Changes are coming to your benefits from next month as the DWP stops six different types of benefits, before moving people onto Universal Credit.
These changes are expected to be brought in from October and will mean claimants will have to visit their Job Centres to make sure they are still paid, reports Devon Live. They will then verify their identity before accepting new commitments.
This is being referred to as “managed migration” and will not affect everywhere at once. Instead, the first areas which will see changes are Cumbria, Lancashire, Essex, Dorset, Wiltshire, Hampshire and the Isle of Wight, Southwest Wales, East Scotland, Lincolnshire, Nottinghamshire and Rutland.
Afterwards, Southeast Wales and Central Scotland will be next on the list.
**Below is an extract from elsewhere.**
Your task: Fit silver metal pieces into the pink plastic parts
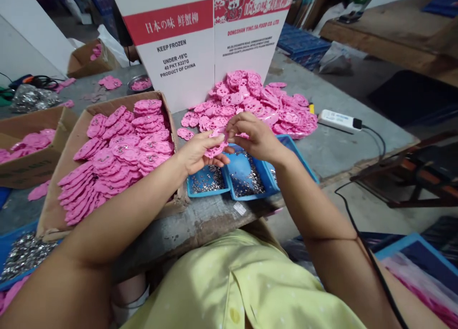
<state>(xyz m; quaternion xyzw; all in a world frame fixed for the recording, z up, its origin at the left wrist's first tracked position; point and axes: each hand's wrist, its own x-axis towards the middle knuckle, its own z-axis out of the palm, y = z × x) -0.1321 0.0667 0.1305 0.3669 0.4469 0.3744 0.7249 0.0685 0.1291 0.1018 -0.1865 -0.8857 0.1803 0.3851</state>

Then, the remaining areas, including Yorkshire, will see change.
The benefits being phased out are Child Tax Credit, Housing Benefit, Income Support, income-based Jobseeker’s Allowance (JSA), income-related Employment and Support Allowance (ESA) and Working Tax Credit.
The DWP says it is currently focusing on people who are on tax credits but says the September rollout will also include a small number of “other legacy benefit combinations” as it prepares to move a wider range of claimants across in 2024/2025.
The most recent statistics published in mid-August by the DWP show that between July 2022 and May 2023, a total of 22,190 households on tax credits (Child Tax Credits and Working Tax Credits) and the legacy DWP Benefits that are being replaced by Universal Credit (income-related Employment and Support Allowance, Housing Benefit, Income Support, income-based Jobseeker’s Allowance) had been sent ‘migration notices.’ The majority (21,630) were only on tax credits.
Of these, a total of 7,800 households have, up to the end of May 2023, made a claim to Universal Credit, with 4,930 given transitional protection to keep their benefits at the same level because their new payments would otherwise have been lower. Another 13,210 claims are still in progress and 1,190 claims have been closed.
Follow YorkshireLive’s West Yorkshire court reporter
Analysis by the Child Poverty Action Group (CPAG) based on figures between November 2022 and March this year found that 28 per cent of people sent a DWP letter did not claim Universal Credit at all and had their benefits terminated. The charity fears that if this continues, around 140,000 households could have their current benefits stopped by the end of this financial year.
Government officials said some tax credit claimants had made a conscious decision not to claim Universal Credit where the amount they would receive was particularly small, others thought they were not eligible, and some felt there was a stigma attached to Universal Credit that had not been there for tax credits.
CPAG called on the DWP to change the rules so that no one has their old benefits halted until they have been successfully moved on to Universal Credit, saying they and other groups had previously warned this issue would arise and of the “potentially disastrous” consequences for children of those claimants.
A DWP spokesperson said: “We alert people three months before they need to move to Universal Credit and follow up with reminder letters and texts. Evidence shows most Tax Credit claimants have been able to claim Universal Credit without the need for additional support.
“Extensions can be arranged for those who need more time to make a claim and support is available in local jobcentres and via a dedicated DWP helpline. Benefits are only ever stopped as a last resort after multiple unsuccessful attempts to engage with claimants.”
Government guidance says a claimant receiving one or more of the relevant legacy benefits is issued with a Migration Notice informing them that to continue receiving financial support they must claim Universal Credit by the deadline date given in the letter. This is three months from the date the letter was sent out.
The Migration Notice signposts claimants to specific pages on GOV.UK where they can find more information or claim Universal Credit, and to a dedicated helpline where they can access support to make a claim. It says a claimant will receive reminders during the three-month period if they have not yet claimed Universal Credit and adds that the Migration Notice also explains how to request more time if needed.
When a person makes a claim for Universal Credit before their deadline date, they are asked to verify their identity, accept their claimant commitment, and undertake any relevant ID verification. Their legacy benefit(s) are also terminated, with any run-on of old benefits paid as appropriate.
At the end of the first assessment period, eligible claimants receive transitional protection if the amount they were previously receiving on their legacy benefits was more than they will get on Universal Credit. This protection keeps their payments at the same level. The amount and reason for the transitional protection are displayed on the claimant’s statement.
The claimant is also told if they do not receive this protection because their Universal Credit entitlement is the same or higher than their old benefit payments.
If a notified person does not make a claim by their deadline date, then their legacy benefits are terminated. However, the DWP points out that there is still a further chance to move over after. Someone can apply for Universal Credit within one month of their benefit being terminated, have their claim backdated to their deadline date, and still receive transitional protection where entitled.